I am so glad I had a positive experience when I first started volunteering with the Men’s Wellness Program, a program for prevention and education around STI among MSM, at AIDS Vancouver Island three years ago. I have learned so much about my personal risks and harm reduction strategies in negotiating comfortable boundaries for mitigating risks. I’ve learned to take my experiences of marginalization based on my body, gender identity, and sexuality to better understand how to act in solidarity with other marginalized groups.
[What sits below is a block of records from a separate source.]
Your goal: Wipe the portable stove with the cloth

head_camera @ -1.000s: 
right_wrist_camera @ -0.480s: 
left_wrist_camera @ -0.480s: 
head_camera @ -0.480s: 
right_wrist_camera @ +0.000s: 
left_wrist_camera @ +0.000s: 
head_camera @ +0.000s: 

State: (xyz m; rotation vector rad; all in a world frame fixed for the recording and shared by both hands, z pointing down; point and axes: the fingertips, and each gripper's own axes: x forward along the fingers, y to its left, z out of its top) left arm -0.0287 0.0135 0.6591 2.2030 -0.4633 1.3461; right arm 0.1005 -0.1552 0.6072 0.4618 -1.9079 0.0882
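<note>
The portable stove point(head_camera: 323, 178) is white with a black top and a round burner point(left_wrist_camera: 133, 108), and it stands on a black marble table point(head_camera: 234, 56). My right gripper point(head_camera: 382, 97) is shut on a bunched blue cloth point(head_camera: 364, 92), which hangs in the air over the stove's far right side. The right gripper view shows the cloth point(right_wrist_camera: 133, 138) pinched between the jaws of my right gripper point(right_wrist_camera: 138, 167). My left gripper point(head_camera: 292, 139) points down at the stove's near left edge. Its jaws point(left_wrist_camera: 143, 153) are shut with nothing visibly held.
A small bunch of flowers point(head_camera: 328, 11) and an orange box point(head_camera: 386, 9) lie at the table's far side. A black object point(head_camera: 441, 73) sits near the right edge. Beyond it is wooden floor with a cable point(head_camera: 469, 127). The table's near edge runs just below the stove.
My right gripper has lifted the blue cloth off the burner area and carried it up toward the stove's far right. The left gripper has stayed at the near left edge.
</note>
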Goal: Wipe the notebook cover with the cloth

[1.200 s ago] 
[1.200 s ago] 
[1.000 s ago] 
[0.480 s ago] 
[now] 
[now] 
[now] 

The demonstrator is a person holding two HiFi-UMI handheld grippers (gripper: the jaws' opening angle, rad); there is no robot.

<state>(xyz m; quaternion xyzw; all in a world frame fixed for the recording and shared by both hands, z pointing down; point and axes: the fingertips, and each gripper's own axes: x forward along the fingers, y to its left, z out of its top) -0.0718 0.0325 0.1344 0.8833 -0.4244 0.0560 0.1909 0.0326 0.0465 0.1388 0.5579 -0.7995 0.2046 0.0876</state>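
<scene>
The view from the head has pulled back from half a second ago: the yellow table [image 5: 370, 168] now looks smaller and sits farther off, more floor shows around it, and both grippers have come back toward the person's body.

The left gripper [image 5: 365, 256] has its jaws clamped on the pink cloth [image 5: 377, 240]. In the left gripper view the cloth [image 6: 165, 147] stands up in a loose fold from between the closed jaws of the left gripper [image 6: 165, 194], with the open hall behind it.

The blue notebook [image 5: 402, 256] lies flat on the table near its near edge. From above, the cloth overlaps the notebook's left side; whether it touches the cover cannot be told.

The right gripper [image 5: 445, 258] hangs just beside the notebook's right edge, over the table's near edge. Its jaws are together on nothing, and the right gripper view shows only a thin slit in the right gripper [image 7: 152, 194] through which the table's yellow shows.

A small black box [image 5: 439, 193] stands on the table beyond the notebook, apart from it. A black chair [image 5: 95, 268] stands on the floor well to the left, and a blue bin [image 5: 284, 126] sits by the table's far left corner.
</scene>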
Plus I’ve made some amazing friends and found a sense of community and family I didn’t know was possible in the small community of Victoria, British Columbia. I can’t imagine where I’d be if I’d started my venture into queer men’s health with one of the negative experiences.

 

"Marshall works as a laboratory technician by day. He's also a contractor with the Men’s Wellness Program at AIDS Vancouver Island, focusing in sexual health and harm reduction outreach. As a fat, gay, trans man living in the relatively small city of Victoria, Marshall spends much of his free time trying to carve out inclusive spaces amongst (predominantly cis) gay men's communities. When that doesn't work, he also enjoys watching Netflix with his cats."